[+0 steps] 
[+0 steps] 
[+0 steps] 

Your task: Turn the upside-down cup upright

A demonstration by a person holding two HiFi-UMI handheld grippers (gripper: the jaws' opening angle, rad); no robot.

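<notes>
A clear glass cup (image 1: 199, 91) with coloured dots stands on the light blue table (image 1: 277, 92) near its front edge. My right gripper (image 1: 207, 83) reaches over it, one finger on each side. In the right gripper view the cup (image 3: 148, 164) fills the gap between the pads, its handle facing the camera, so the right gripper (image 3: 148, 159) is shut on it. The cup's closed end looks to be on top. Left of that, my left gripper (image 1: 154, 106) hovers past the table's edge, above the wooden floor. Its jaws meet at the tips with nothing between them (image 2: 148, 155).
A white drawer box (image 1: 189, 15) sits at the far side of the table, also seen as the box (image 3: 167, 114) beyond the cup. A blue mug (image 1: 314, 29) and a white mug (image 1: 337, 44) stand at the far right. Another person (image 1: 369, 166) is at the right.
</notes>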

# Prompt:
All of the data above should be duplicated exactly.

# Output below:
[+0 steps] 
[+0 steps] 
[+0 steps] 

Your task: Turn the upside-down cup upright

A demonstration by a person holding two HiFi-UMI handheld grippers (gripper: the jaws' opening angle, rad); no robot.

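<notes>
A clear glass cup (image 1: 199, 91) with coloured dots stands on the light blue table (image 1: 277, 92) near its front edge. My right gripper (image 1: 207, 83) reaches over it, one finger on each side. In the right gripper view the cup (image 3: 148, 164) fills the gap between the pads, its handle facing the camera, so the right gripper (image 3: 148, 159) is shut on it. The cup's closed end looks to be on top. Left of that, my left gripper (image 1: 154, 106) hovers past the table's edge, above the wooden floor. Its jaws meet at the tips with nothing between them (image 2: 148, 155).
A white drawer box (image 1: 189, 15) sits at the far side of the table, also seen as the box (image 3: 167, 114) beyond the cup. A blue mug (image 1: 314, 29) and a white mug (image 1: 337, 44) stand at the far right. Another person (image 1: 369, 166) is at the right.
</notes>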

The exercise contains nothing more.